Wie viele andere Vereine auch, hat die Partei Willy Brandts und Helmut Schmidts in der Gründaustadt mit Überalterung zu kämpfen. So verfügen die Sozialdemokraten derzeit auch – im Gegensatz zur CDU mit der Jungen Union – über keine aktiven Jusos. Und einen Teil der Gesellschaft hat die SPD mit ihren 104 Mitgliedern bisher auch nur sehr am Rande abgebildet: Frauen mit Migrationshintergrund. Und genau das ändert sich jetzt mit dem Beitritt der 36-jährigen Raedi Kurdi und der 42-jährigen Maryem El Gartite.
Kurdi ist mit ihrer Familie 2018 aus dem Bürgerkrieg in Syrien nach Deutschland geflohen. El Gartite lebt bereits seit 2002 in Langenselbold, kam damals aus Marokko in die Bundesrepublik. Beide fühlen sich hier längst heimisch und haben auch viele Freundschaften geschlossen.
„Ich bin hier sehr gut aufgenommen worden und habe viel Hilfsbereitschaft erfahren. Das möchte ich jetzt zurückgeben, in dem ich mich bei der SPD engagiere“, berichtet Raedi Kurdi über die Beweggründe, warum sie den Selbolder Sozialdemokraten beigetreten ist. Das soziale Engagement der SPD, der auch „die Bildungspolitik und die Integration von Menschen mit Migrationshintergrund wichtig sind“, habe hauptsächlich den Ausschlag dafür gegeben, dass ihre Wahl auf diese Partei gefallen ist, erläutert die 36-Jährige.
Ähnlich sieht es bei Maryem El Gartite aus, die bereits seit einigen Jahren ehrenamtlich beim Selbolder Verein „Frauen-Kultur-Sprache“ aktiv ist. „Seit 2020 bin ich auch Vorsitzende des Vereins, der sich dafür einsetzt, dass hier lebende Frauen mit Migrationshintergrund die Möglichkeit erhalten, Deutsch zu lernen, um auch besser am gesellschaftlichen Leben teilnehmen zu können“, erzählt die 42-Jährige über ihr Engagement.

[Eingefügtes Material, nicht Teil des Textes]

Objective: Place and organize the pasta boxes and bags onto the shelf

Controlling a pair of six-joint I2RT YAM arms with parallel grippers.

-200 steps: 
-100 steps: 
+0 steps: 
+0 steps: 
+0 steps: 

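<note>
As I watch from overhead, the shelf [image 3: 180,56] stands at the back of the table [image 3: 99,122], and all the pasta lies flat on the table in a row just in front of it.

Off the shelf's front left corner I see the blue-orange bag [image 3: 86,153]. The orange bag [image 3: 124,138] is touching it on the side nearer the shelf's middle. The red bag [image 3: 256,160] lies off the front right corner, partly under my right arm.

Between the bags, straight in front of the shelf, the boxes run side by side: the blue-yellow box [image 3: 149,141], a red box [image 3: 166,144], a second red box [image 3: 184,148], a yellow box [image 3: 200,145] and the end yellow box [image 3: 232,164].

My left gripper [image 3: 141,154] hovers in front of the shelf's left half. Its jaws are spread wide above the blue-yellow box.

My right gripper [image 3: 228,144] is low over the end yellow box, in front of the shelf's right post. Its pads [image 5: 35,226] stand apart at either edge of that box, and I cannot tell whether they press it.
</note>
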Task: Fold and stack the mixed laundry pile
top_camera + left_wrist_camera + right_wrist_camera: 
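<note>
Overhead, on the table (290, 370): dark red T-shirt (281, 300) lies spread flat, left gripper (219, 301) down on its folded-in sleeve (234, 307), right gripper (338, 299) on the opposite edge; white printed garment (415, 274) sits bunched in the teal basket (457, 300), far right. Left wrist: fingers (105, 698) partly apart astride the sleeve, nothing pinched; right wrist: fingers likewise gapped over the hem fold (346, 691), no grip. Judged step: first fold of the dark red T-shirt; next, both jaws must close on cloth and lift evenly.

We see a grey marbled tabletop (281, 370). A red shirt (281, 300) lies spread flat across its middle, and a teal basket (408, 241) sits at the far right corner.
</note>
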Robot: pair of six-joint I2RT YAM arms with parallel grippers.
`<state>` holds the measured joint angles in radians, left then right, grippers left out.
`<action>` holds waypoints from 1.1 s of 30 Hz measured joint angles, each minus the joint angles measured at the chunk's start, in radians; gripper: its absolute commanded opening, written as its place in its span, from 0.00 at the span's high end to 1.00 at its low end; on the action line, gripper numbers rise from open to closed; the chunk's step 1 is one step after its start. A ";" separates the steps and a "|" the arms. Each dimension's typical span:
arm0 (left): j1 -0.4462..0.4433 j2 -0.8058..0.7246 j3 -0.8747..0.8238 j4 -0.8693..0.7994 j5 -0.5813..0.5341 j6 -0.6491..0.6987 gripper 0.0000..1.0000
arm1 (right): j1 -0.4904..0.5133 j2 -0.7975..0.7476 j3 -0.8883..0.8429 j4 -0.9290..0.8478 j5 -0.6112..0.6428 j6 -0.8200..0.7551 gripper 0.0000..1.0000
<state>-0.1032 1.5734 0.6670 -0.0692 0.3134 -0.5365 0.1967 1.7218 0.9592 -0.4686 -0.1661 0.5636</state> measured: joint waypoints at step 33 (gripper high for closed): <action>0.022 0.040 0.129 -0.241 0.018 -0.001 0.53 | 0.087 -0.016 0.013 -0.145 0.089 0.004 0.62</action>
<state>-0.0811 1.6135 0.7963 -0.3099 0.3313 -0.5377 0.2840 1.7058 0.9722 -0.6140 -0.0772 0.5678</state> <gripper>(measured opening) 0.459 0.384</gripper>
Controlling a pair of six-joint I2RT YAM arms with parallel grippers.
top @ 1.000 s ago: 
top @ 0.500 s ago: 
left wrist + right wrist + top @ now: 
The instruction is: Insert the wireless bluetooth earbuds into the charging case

Beide möchten sich nun in die SPD einbringen und die neuen Parteifreunde auch für die Belange der Menschen mit Migrationshintergrund sensibilisieren. Zugleich würdigen sie das, was insbesondere in Langenselbold in den vergangenen Jahren bereits für die Geflüchteten aus der Ukraine, aus Syrien oder Afghanistan getan wurde, die hier aufgenommen und versorgt wurden.
Auch beruflich haben Raedi Kurdi und Maryem El Gartite in ihrer neuen Heimat Fuß gefasst. Beide sind aber durchaus der Meinung, dass es bezüglich Bürokratie doch noch einige Hürden abzubauen gelte, um den Menschen mit Migrationshintergrund den beruflichen Einstieg in Deutschland zu erleichtern.
„Leider werden hier manche Berufsabschlüsse oder abgeschlossene Studiengänge nicht anerkannt, sodass viele Migrantinnen und Migranten nicht in den Berufen arbeiten können, in denen sie ausgebildet wurden“, bedauern die beiden jungen Frauen.
Auch darauf möchten sie ihre neuen Parteifreunde hinweisen. SPD-Chef Jürgen Schonlau kann da nur zustimmend nicken und würde sich diesbezüglich auch mehr Entgegenkommen von der Politik in Berlin wünschen.
„Ich freue mich aber auf jeden Fall auf die Mitarbeit und das Engagement unserer beiden neuen Mitglieder. Und vielleicht gehen sie ja bei der nächsten Kommunalwahl mit auf die SPD-Liste für die Wahl der neuen Stadtverordnetenversammlung“, hofft Schonlau. Für Raedi Kurdi und Maryem El Gartite ist dies allerdings nach eigenem Bekunden derzeit noch kein Thema.